Closely related to the lychee, rambutans are small, oval to round fruits, averaging 3 to 5cm in diameter, and grow in loose, hanging clusters of 10 to 20 fruits. There are many different varieties of Rambutan with unique appearances, ranging in colour from red, orange, yellow to a blend of these hues.
The distinctive outer shell is soft and flexible with stiff hair like bristles.
They have a soft gelatinous milky white flesh, translucent in colour surrounding a central seed. Rambutans are aromatic and have a sweet, fruity flavour with mild acidity, containing subtle notes of strawberries and grapes.
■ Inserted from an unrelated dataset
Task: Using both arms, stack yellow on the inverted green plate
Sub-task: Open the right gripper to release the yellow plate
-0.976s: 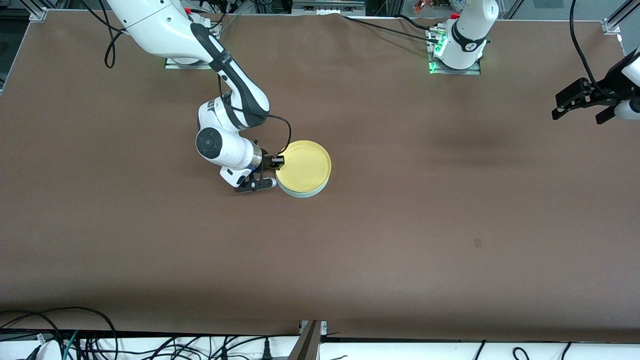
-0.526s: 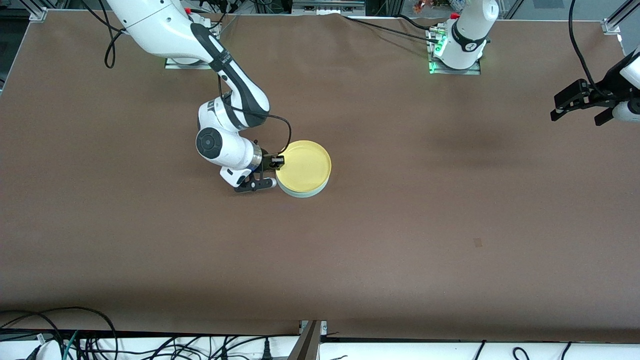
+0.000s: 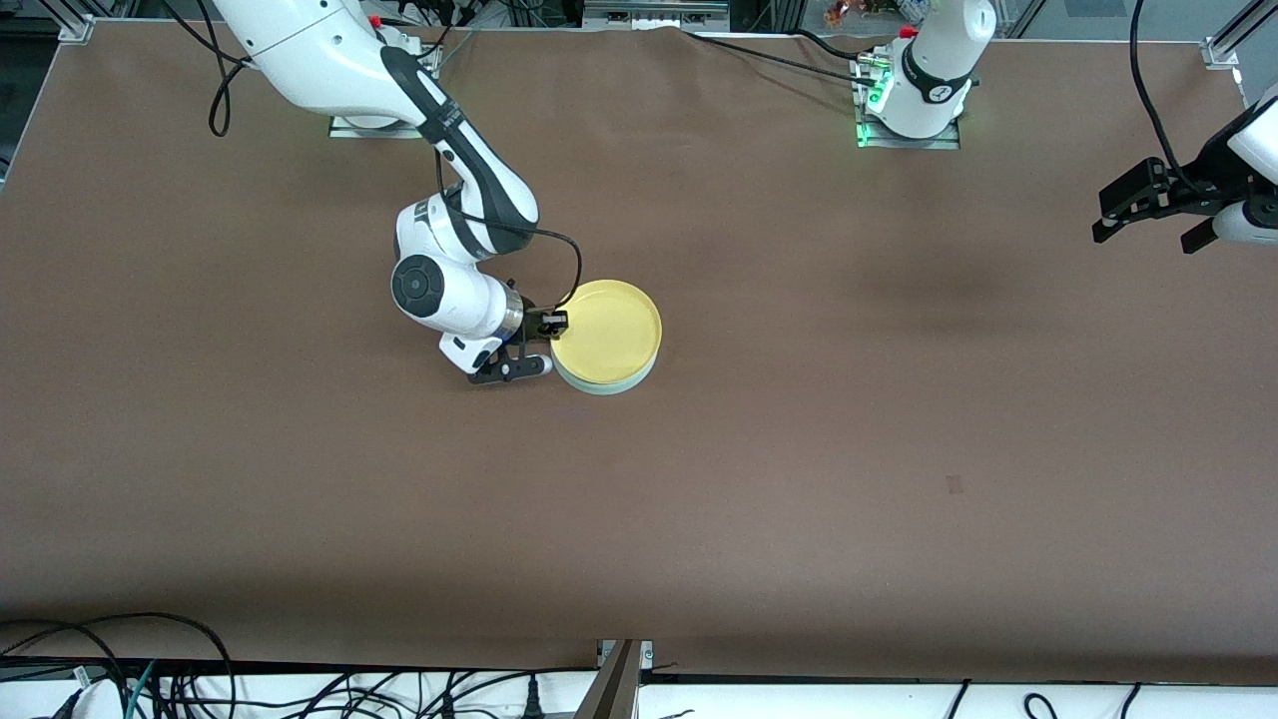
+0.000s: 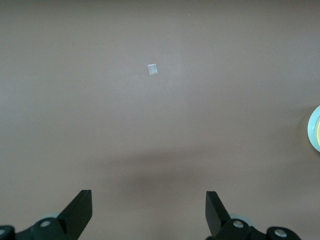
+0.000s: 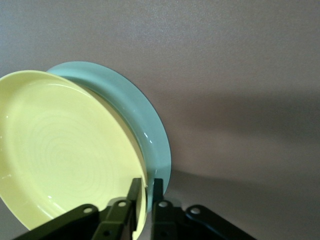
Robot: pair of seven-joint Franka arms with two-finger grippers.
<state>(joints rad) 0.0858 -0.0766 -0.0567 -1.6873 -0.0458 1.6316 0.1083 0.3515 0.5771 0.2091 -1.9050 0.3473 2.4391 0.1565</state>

Botanically identified as Nephelium lappaceum, rambutan are exotic fruits with a peculiar outer appearance found on evergreen trees belonging to the Sapindaceae family native to Southeast Asia. It is no surprise that Rambutans are part of the lychee family due to the similarities in taste.
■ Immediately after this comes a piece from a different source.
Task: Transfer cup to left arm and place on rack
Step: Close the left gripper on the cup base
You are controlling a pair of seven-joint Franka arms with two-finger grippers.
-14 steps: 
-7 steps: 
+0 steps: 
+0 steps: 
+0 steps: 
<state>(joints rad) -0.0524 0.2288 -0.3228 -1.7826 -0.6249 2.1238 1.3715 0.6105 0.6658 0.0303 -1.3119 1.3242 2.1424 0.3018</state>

Thailand is the largest producer of Rambutan, accounting for over half of the world’s supply.
The name Rambutan originates from the Malaysian word "Rambut" translating to mean "hair" and their are currently an amazing 200 varieties of rambutan varying int colour, taste, size, flavour and appearance.
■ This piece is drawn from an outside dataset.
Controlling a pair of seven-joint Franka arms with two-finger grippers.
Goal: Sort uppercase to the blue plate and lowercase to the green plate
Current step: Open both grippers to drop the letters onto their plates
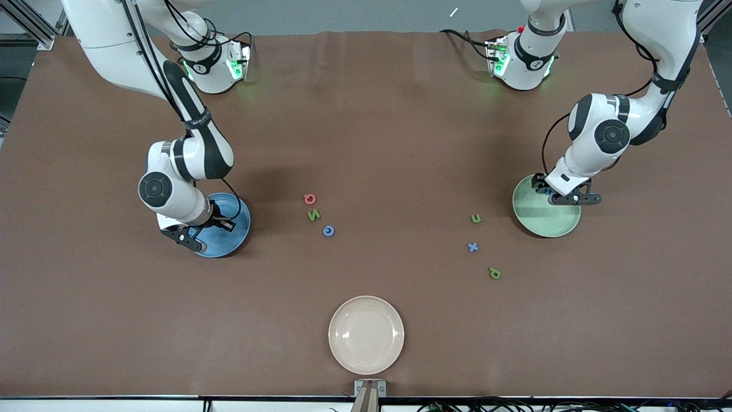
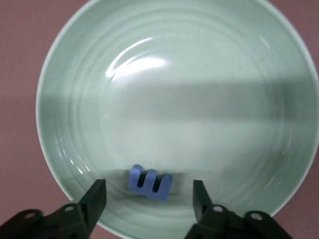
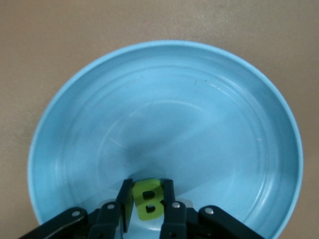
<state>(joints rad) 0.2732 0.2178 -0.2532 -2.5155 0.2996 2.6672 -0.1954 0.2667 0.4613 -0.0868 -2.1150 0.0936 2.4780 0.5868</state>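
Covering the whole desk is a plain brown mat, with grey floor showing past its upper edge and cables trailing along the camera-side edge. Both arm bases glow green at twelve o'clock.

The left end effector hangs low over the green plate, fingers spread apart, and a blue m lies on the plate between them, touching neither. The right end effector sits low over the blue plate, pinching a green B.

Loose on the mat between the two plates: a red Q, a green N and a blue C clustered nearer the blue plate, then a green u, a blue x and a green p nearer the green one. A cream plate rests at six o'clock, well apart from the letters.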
Rambutan trees are considered an ornamental variety, valued for their colour contrast between the bright fruits and dark green leaves.
Rambutans are native to Indonesia and Malaysia and have been growing wild since ancient times. Between the 13th and 15th centuries, experts believe Arab traders encountered the fruits through trade routes and introduced Rambutan into the Tanzanian archipelago of Zanzibar, located off the coast of East Africa.
The fruits were also spread throughout Southeast Asia, Oceania, and were later brought to South America in the 19th century.
More recent, Rambutan can be found worldwide, including tropical regions of Asia, Southeast Asia, Australia, Africa, Central America, the Caribbean, South America, and Hawaii.
The fruits are primarily cultivated in Indonesia, Thailand, and Malaysia, but they are also increasing in cultivation in Central America for export into the United States.
Preparation & Storage
Rambutans are best consumed straight out of hand in order to showcase their sweet, distinctive flavour. The outer rind can be removed by hand or with a knife revealing the inner flesh. The seed should be discarded.